As it is, I can barely ask where the bathroom is in Spanish, much less write a coherent sentence.
I completely understand the motivation behind a language requirement—and I’m infinitely jealous of my polyglot friends—but let’s be real: Fordham’s foreign language requirement is a waste of time.
The average Fordham student spends around 150 hours in foreign language classes before being dubbed “proficient.” That’s 150 hours that could have been spent doing something much more productive.
The opportunity cost of the language requirement is enormous. If you take all four language courses (assuming a typical course-load of five courses per semester your freshman and sophomore years and four courses per semester your junior and senior years,) then fully 11 percent of your course-load was spent on foreign language classes.
Spending 11 percent of courses on material that most students will never master and few will continue to use simply doesn’t make sense.
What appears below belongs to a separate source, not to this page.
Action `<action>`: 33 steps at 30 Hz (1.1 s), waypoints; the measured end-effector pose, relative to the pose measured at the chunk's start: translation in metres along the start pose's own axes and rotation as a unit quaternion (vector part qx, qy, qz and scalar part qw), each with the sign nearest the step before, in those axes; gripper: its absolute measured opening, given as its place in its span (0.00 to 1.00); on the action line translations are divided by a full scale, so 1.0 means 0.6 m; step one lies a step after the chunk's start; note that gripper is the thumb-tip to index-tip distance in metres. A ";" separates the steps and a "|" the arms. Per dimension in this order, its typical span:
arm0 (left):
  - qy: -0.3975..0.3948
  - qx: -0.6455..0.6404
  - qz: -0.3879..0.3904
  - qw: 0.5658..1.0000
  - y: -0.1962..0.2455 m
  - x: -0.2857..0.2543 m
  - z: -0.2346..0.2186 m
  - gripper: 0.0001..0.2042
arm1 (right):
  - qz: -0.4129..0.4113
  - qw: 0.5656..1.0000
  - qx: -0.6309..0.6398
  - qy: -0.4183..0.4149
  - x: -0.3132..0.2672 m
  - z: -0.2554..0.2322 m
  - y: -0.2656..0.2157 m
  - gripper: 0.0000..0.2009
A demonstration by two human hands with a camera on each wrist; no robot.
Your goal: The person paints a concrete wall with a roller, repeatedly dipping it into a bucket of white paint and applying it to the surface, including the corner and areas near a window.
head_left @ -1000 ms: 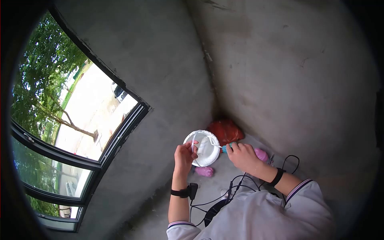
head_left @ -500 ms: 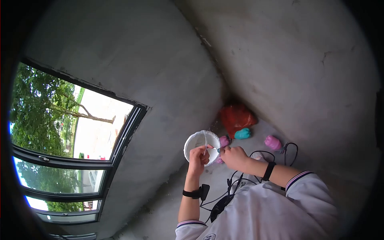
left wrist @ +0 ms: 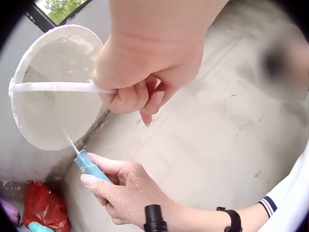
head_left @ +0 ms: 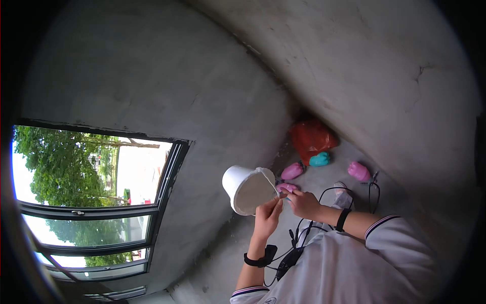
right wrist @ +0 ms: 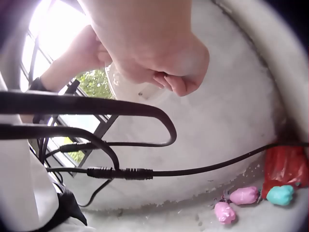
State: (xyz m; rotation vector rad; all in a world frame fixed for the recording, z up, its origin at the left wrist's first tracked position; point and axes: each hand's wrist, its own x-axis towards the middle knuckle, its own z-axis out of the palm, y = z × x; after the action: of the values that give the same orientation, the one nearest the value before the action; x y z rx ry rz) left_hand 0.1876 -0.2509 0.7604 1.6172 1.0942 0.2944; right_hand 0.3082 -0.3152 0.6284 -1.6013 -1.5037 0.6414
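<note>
A white bucket (head_left: 234,183) hangs tilted from its white handle (left wrist: 58,87), its mouth facing the hands. My left hand (head_left: 267,219) has its fingers curled round that handle, clearest in the left wrist view. Below the bucket's rim there, my right hand (left wrist: 128,188) grips a teal-blue tool handle (left wrist: 91,166), with a thin pale tip pointing towards the bucket. Pale specks cover the right hand's skin. The right wrist view shows the right hand (right wrist: 164,63) from behind, the tool hidden by it.
On the floor by the corner lie a red plastic bag (head_left: 311,138), a teal wrapped bundle (head_left: 319,159) and several pink bundles (head_left: 359,171). Black cables (right wrist: 203,169) hang beside the right forearm. Concrete walls meet beyond the bag, and a window (head_left: 96,172) is at left.
The bucket has tipped from mouth-up to sideways, its outer wall now showing. Both hands have shifted a little rightward in the head view, still close together, while the view itself has turned.
</note>
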 end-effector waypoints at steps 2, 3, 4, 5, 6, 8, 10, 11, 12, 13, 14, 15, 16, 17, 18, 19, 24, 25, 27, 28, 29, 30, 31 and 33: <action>-0.004 0.128 0.023 0.992 0.035 -0.016 0.006 0.14 | -0.025 0.999 0.015 -0.014 0.014 -0.029 -0.018 0.24; -0.001 0.128 0.019 0.992 0.033 -0.015 0.004 0.14 | -0.050 0.998 0.031 -0.026 0.019 -0.033 -0.026 0.25; 0.015 0.106 0.037 0.994 0.025 -0.010 0.000 0.14 | -0.052 0.998 0.034 -0.029 0.028 -0.017 -0.023 0.25; 0.032 0.085 0.055 0.994 0.016 -0.004 -0.006 0.13 | -0.090 0.996 0.023 -0.013 0.042 0.006 -0.016 0.25; 0.038 0.085 0.055 0.994 -0.002 0.007 -0.012 0.13 | -0.130 0.991 0.011 0.004 0.051 0.026 -0.011 0.25; 0.078 0.093 0.031 0.992 -0.046 0.045 -0.028 0.13 | -0.077 0.992 -0.045 -0.094 0.089 0.009 -0.031 0.24; 0.126 0.069 -0.001 0.990 -0.055 0.066 -0.043 0.13 | 0.022 0.978 -0.110 -0.176 0.112 -0.015 -0.050 0.19; 0.152 0.012 0.000 0.988 -0.099 0.084 -0.057 0.12 | 0.022 0.977 -0.113 -0.177 0.115 0.003 -0.031 0.19; 0.158 0.010 -0.013 0.987 -0.143 0.100 -0.067 0.12 | 0.039 0.973 -0.123 -0.193 0.116 0.035 0.003 0.18; 0.163 0.008 -0.026 0.986 -0.178 0.113 -0.073 0.12 | 0.055 0.967 -0.135 -0.208 0.114 0.054 0.028 0.17; 0.164 0.001 -0.027 0.986 -0.198 0.120 -0.071 0.12 | 0.068 0.955 -0.126 -0.261 0.115 0.055 0.041 0.15; 0.179 -0.072 -0.073 0.978 -0.220 0.129 -0.064 0.12 | 0.069 0.953 -0.132 -0.265 0.115 0.062 0.049 0.15; 0.192 -0.146 -0.118 0.963 -0.236 0.141 -0.057 0.12 | 0.077 0.942 -0.151 -0.289 0.112 0.071 0.058 0.14; 0.189 -0.155 -0.122 0.962 -0.255 0.151 -0.053 0.12 | 0.087 0.930 -0.169 -0.315 0.106 0.083 0.068 0.14; 0.200 -0.180 -0.140 0.953 -0.278 0.155 -0.048 0.12 | 0.085 0.928 -0.181 -0.314 0.098 0.099 0.078 0.11; 0.211 -0.204 -0.159 0.943 -0.302 0.156 -0.042 0.11 | 0.087 0.923 -0.186 -0.326 0.092 0.108 0.082 0.11; 0.321 -0.104 -0.126 0.933 -0.425 0.168 -0.015 0.09 | -0.027 0.853 -0.353 -0.384 0.098 0.148 0.102 0.09; 0.325 -0.116 -0.130 0.929 -0.427 0.170 -0.017 0.09 | -0.031 0.846 -0.360 -0.393 0.102 0.151 0.097 0.09; 0.349 -0.035 -0.124 0.928 -0.431 0.180 -0.020 0.09 | -0.022 0.817 -0.375 -0.436 0.118 0.147 0.071 0.09; 0.355 -0.012 -0.131 0.926 -0.443 0.186 -0.021 0.09 | -0.032 0.806 -0.387 -0.447 0.127 0.152 0.056 0.09; 0.368 -0.029 -0.138 0.919 -0.437 0.189 -0.019 0.09 | -0.028 0.781 -0.395 -0.483 0.140 0.162 0.037 0.09; 0.379 -0.033 -0.115 0.918 -0.432 0.191 -0.018 0.08 | -0.021 0.756 -0.401 -0.516 0.152 0.174 0.017 0.10; 0.388 -0.034 -0.093 0.916 -0.424 0.190 -0.019 0.08 | -0.024 0.718 -0.419 -0.555 0.172 0.182 -0.006 0.13; 0.371 -0.026 -0.068 0.926 -0.416 0.184 -0.023 0.09 | -0.033 0.654 -0.435 -0.618 0.212 0.187 -0.049 0.17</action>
State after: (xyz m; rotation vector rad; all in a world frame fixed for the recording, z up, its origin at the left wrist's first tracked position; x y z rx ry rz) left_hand 0.1143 -0.1659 0.5115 1.3913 1.7385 0.8812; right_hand 0.2198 -0.1685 0.6151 -1.7549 -3.2637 1.2021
Those courses could instead be spent on another philosophy, English, cultural studies or service-learning class. Departments could begin asking students to take one more class to fulfill their major requirements, making students far more adept in their academic home fields.
Furthermore, the foreign language requirement degrades the quality of the foreign language departments by forcing them to divert the vast majority of their resources to students fulfilling Fordham’s core instead of to students who actually choose to major or minor in a foreign language.
Students majoring or minoring in French or Spanish, for example, are extremely limited in the advanced-level courses they can take, since the resources of the department are swallowed up by Fordham’s language requirement.
In fairness, I understand the argument that learning a second language expands the way you think. But, if you aren’t actually learning a second language, then your mind isn’t expanding. I loved my Spanish professors, but Spanish class was the most mind-numbing—not mind-expanding—two and a half hours of my week every semester of my freshman and sophomore years.
At around eight years old, children’s language acquisition skills are significantly degraded. By the time most people are 16, they will never be able to fully acquire a second language. The human mind is not suited to learning a new language after 18 years of wear and tear.
College is simply too late to begin learning a new language—and the classroom is hardly the best place for language acquisition anyway. Let’s stop kidding ourselves and cut the foreign language requirement.